МОСКОВСКАЯ ТРАГЕДИЯ, ИЛИ РАССКАЗ О ЖИЗНИ И СМЕРТИ ДИМИТРИЯ (VIII)

Не задолго пред тем, прибыл в Москву Польский посол Александр Гонсевский-Корвин, с драгоценными дарами и с письмом королевским к Димитрию: царь не хотел ни принять, ни распечатать письма, потому, что в надписи не был он назван императором и монархом. Оправдывая короля, посол наговорил Москвитянам много досадного. “Пусть царь ваш”, сказал он, “идет на Турков, и у султана отнимет титло императора!” Впрочем, Димитрий искусно скрыл свою досаду, помня прежние услуги Поляков и ожидая от них новых, необходимых. Время проходило в забавах и увеселениях; а ропот более и более усиливался. В день, когда купечество, по старинному обычаю, должно было поднести царю подарки, случился праздник, предпочитаемый суеверными Москвитянами самой Пасхе: они вознегодовали явно, увидев, что император и императрица, имея на главах короны, сидели за пышным царским столом, принимали свадебные дары и угощали как своих, так и чужеземцев, роскошным пиром. В числе пировавших находился и Польский посол, который до праздника объявил, что не будет участвовать в нем, если ему не дадут места за столом царским, каковой чести удостоили в Кракове посла Московского. Русские сначала решительно отвергли такое требование; Димитрий наконец уступил. Много на этом празднике было шума и соблазна; дело дошло было до драки, от гордости и высокомерия Поляков, обходившихся с Русскими, как с побежденными. В следующий день разосланы были по домам кушанья в золоченых блюдах тем особам, которые накануне поднесли подарки; а чтобы кто не счел такой чести вознаграждением за дары, велено было кушанья отдать, а блюда возвратить. Веселились еще несколько дней, при звуках труб, при треске литавр, при громе пушек; построили даже для воинской потехи деревянную крепость и забавлялись битвами.

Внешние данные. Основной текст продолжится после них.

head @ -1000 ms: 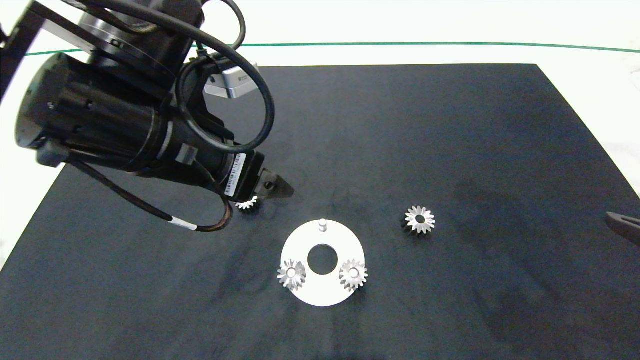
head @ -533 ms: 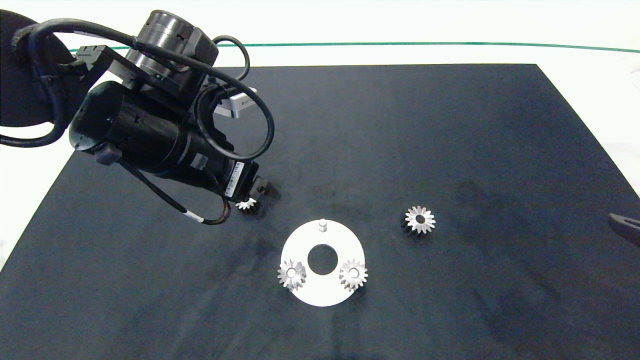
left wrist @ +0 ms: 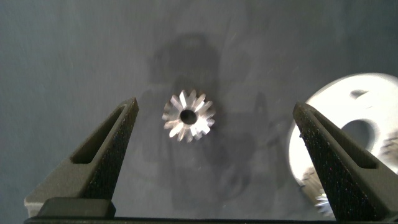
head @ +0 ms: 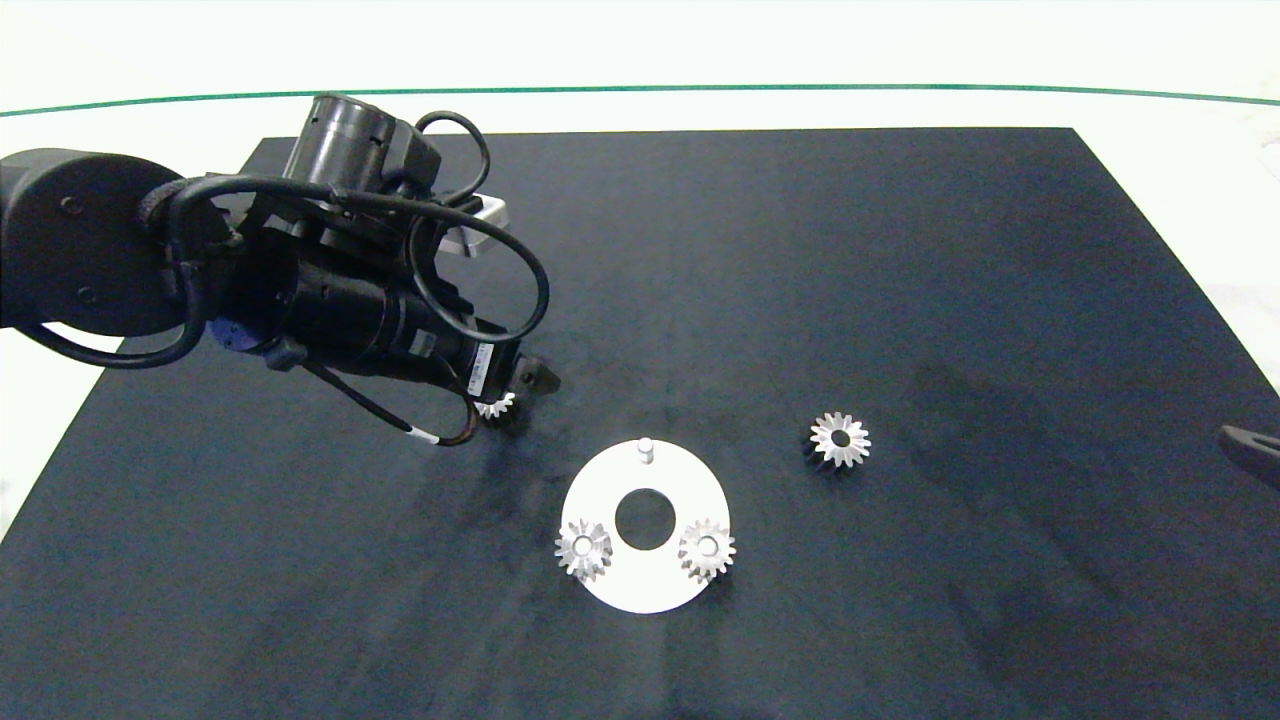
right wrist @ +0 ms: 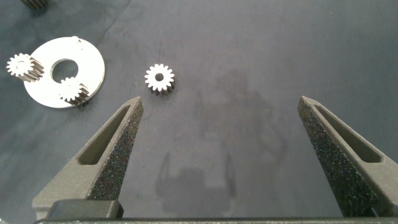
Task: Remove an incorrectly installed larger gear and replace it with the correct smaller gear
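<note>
The smaller gear (head: 495, 405) lies flat on the black mat, up-left of the white disc (head: 600, 480). My left gripper (head: 517, 390) hovers right over it. In the left wrist view the smaller gear (left wrist: 188, 116) sits between the wide-open fingers (left wrist: 115, 140) of the left gripper (left wrist: 216, 107), touching neither. The larger gear (head: 839, 439) lies loose on the mat right of the disc, also seen as the larger gear (right wrist: 160, 78). The disc's rear peg (head: 645, 450) is bare. My right gripper (right wrist: 221, 102) is open and holds nothing, parked at the mat's right edge (head: 1250, 448).
Two small silver gears (head: 583, 550) (head: 707, 548) sit on the disc's front pegs, either side of its centre hole (head: 645, 518). The black mat (head: 900, 250) covers most of the white table.
The left arm has dropped lower and drawn back to the left, while its gripper stays over the smaller gear. The gears, the disc and the right gripper have not moved.
</note>
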Tool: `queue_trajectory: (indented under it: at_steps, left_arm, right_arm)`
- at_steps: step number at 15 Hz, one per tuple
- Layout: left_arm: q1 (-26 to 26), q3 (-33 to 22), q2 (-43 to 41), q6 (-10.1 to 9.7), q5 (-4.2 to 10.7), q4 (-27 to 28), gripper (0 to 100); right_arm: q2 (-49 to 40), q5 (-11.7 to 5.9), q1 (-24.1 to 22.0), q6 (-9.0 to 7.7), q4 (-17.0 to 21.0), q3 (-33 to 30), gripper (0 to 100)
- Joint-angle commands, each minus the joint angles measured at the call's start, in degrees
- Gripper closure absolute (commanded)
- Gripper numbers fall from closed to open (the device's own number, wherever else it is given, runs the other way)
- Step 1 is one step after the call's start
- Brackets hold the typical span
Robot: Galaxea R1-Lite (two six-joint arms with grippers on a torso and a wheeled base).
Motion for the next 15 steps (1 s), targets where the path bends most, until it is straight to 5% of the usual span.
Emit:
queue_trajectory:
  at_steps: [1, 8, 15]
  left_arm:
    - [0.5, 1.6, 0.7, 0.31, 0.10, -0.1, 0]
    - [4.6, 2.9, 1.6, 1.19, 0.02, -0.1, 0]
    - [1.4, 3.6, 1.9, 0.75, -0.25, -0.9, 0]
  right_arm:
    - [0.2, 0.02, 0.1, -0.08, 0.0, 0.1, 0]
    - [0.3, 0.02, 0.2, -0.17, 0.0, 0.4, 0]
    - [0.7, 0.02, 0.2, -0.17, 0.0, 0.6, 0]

Между тем беспрестанно обнаруживались признаки заговора, составленного еще до прибытия невесты и доселе не приведенного в действие только потому, что Русские жаждали более добычи и так были уверены в успехе, что от медленности нисколько не опасались неудачи. Димитрий, прежде совершенно спокойный, стал теперь опасаться, советовал Полякам быть осторожными и собрал во дворце всех новых телохранителей своих. Наконец наступила пятница. Поляки приготовлялись к защите, Русские к нападению: думали, что народ вооружается местью на одних Поляков и не тронет государя. Вечером бояре приказали Москвитянам быть готовыми на следующее утро; никто не ожидал столь близкой опасности: императрица даже велела приготовить к воскресенью великолепное пиршество.

Заговорщики не хотели долее откладывать своего умысла и в субботу 17 мая, рано утром, соединились. К ним пристали толпы дворянства и черни. Раздался мятежный крик: “смерть Димитрию и Полякам!” Одни, жадные добычи, бросаются в жилища Поляков, осаждают их, грабят, режут, бьют; другие стремятся ко дворцу, где только встречают немногих телохранителей: медленность в исполнении заговора, распалив ярость злоумышленников, рассеяла опасения Димитрия. Во дворце не было даже ни одного сотника. Маржерет был болен, как он сам мне сказывал; болезнь спасла его от смерти. Мятежники делали свое дело с такою быстротою и с таким бешенством, что многие Русские, одетые по-Польски, пали под их ударами, не быв узнаны. Немногие телохранители, по кратковременном сопротивлении, положили оружие. Петр Басманов, прибежавший на шум полунагой, чтобы укротить волнение, был заколот одним из своих служителей.

Между тем Шуйский, предводитель мятежников, держа в одной руке крест, а в другой обнаженный меч, приказал бить набат в большой колокол, как будто по случаю пожара, а в самом деле, чтобы разбудить и выманить Димитрия из внутренних покоев; в то же время разгласил по городу, для воспламенения злобы народной, будто Поляки вооружаются и хотят истребить всех Русских. Пробужденный шумом, Димитрий вскоре заметил, что в городе не пожар, а большая беда; схватил Турецкую саблю, бросился в окно и от сильного падения вывихнул ногу, так, что едва мог подняться; толпа окружила его, и по приказанию Шуйского отвела в аудиенц-залу, где обыкновенно принимаются послы иноземные. Там какой-то боярин стал упрекать его в измене, обмане, злодействе: царь, всегда стремительный в гневе, взмахнул саблею и одним ударом поверг его на землю; потом обратился к вельможам и смиренно просил дозволения поговорить с народом, чтобы открыть истину; но бояре не согласились.